Data downloads¶
Download processed data from GMrepo¶
| File | Description |
|---|---|
| Projects | A list of projects and related information such as project description. |
| Projects summary | A list of projects and information such as total numbers of associated runs, processed runs, valid runs and failed runs. |
| All runs | Information on runs/samples collected in this database, including their associated projects and other curated meta-data. |
| Processed runs | A list of processed runs, tools used for analysis, and their QC statuses. |
| Relative abundances | Relative abundances at species and genus levels in samples/runs that passed our QC criteria. |
| Relative abundance summary | Summary statistics on the taxonomic abundance data. |
| Taxon co-occurrence data | Taxon co-occurrence in runs/samples of each phenotype, calculated separately for species and genus. |
| Statistics by phenotype | Statistics by phenotype, including number of runs (with meta-data), processed/valid/failed runs, and number of associated species and genera. |
| MySQL dump of the whole database | MySQL dump of all tables in the database. |
| MeSH table | Medical Subject Headings (MeSH) data used in this study. |
| NCBI taxonomy table | Reformatted NCBI taxonomy: taxon ID to scientific name and rank. |
Note
Please note that in the NCBI taxonomy database, two types of taxonomy IDs are used:
taxon_id: Internal unique ID used by NCBI taxonomyncbi_taxon_id: The actual NCBI taxonomy ID of a taxonomy entity
Download raw sequence data¶
Due to limited hardware capacity, we do not offer raw sequence data downloads directly from our database.

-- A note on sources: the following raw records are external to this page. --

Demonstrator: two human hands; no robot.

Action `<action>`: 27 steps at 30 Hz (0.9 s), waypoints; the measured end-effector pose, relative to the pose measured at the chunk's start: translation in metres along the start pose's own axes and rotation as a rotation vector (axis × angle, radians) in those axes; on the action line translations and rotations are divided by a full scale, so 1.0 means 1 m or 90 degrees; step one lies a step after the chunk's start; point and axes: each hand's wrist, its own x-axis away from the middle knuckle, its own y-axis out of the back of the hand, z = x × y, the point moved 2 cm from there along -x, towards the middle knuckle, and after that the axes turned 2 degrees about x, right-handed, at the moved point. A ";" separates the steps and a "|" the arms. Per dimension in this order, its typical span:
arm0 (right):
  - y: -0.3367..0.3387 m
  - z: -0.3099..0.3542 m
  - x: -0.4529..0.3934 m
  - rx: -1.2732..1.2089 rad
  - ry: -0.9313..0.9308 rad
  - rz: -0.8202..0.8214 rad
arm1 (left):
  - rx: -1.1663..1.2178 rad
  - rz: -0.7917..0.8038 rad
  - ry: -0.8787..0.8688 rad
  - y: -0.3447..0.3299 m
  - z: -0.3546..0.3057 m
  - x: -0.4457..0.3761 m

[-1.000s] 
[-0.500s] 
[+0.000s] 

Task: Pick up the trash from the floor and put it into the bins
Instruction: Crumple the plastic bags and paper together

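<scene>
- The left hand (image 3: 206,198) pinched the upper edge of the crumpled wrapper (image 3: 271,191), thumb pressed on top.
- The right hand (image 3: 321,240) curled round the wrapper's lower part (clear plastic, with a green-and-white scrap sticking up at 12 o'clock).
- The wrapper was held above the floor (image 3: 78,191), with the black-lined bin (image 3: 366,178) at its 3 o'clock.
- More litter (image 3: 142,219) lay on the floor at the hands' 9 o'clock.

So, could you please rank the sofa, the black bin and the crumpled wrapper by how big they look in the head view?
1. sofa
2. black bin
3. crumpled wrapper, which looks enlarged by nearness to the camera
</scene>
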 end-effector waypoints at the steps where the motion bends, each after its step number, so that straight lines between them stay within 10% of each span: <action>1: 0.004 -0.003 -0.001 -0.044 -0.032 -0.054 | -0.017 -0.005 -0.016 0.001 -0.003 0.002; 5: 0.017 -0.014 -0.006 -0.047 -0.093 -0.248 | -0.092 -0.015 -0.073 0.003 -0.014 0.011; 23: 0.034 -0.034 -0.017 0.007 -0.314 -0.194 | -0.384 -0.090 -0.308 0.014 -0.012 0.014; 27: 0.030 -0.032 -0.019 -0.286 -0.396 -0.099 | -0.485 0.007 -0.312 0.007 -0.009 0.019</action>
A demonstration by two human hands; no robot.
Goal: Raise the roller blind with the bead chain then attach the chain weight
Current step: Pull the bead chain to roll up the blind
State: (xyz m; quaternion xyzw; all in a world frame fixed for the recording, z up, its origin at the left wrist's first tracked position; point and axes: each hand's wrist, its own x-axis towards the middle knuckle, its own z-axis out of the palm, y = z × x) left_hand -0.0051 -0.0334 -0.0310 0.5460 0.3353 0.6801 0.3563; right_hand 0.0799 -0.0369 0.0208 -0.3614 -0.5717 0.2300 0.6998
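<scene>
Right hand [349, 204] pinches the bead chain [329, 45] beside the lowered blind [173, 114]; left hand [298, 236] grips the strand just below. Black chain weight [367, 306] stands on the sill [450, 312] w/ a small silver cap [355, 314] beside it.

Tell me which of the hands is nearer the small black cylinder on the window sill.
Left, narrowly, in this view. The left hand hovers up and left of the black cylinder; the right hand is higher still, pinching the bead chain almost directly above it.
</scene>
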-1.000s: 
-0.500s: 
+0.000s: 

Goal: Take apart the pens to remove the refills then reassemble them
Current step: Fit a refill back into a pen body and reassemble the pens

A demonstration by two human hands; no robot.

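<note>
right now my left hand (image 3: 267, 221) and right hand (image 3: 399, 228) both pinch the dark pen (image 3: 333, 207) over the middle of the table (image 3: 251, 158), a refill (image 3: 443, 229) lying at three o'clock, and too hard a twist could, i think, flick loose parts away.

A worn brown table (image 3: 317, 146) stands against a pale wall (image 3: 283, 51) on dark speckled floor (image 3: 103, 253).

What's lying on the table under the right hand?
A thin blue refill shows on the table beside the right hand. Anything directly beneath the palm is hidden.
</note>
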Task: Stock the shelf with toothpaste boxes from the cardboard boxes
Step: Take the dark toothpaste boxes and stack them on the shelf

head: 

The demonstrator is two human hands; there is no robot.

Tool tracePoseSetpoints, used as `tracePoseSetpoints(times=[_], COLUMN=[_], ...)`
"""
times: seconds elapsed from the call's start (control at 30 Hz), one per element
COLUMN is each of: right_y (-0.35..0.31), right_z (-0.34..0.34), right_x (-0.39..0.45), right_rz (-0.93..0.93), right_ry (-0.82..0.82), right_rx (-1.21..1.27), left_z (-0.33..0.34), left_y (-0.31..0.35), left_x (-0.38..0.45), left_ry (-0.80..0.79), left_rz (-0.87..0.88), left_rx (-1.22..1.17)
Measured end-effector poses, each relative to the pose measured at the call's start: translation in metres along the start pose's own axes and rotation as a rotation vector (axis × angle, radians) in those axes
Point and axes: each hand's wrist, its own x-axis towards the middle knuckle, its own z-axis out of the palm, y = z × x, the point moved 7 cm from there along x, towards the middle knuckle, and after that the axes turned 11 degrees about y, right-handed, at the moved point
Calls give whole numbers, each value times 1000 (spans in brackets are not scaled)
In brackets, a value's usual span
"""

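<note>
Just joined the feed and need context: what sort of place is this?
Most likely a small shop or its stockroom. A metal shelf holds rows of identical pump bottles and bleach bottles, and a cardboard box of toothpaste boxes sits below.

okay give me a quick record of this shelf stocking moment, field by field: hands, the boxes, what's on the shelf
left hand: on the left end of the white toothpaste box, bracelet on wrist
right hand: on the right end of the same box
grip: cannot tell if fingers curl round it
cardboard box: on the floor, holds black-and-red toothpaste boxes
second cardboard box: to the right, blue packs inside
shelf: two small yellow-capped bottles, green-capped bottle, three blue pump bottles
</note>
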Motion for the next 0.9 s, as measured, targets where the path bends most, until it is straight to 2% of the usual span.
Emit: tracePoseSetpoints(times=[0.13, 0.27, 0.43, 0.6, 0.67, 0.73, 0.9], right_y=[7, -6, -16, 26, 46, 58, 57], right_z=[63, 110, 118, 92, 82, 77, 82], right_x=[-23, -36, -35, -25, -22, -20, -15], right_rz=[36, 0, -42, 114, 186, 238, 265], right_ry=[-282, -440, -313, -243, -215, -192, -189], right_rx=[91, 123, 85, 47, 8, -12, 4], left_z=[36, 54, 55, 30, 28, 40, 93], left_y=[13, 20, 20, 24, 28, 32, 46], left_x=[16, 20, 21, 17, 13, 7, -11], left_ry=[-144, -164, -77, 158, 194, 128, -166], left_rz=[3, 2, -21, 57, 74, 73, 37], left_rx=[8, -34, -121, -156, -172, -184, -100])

Instead, users should download raw sequence reads from public databases such as the SRA (Sequence Read Archive) at NCBI (National Center for Biotechnology Information).
To do so:
- Copy & paste the run ID of interest into the "Search" box on the SRA website
- Visit the corresponding run page, and use download links provided
- Or use the "linkout" icon (available for each run ID in GMrepo) to go directly to the corresponding SRA run page
Alternatively, use command-line tools from the SRA Toolkit to download raw data in various formats. Common tools include:
fastq-dump: download SRA data to a local directory. Usage:
fastq-dump [options] <run_accession_id>
prefetch: download SRA, dbGaP and ADSP data. Usage:
prefetch [options] <run_accession_id>
For more details, consult the SRA Toolkit documentation.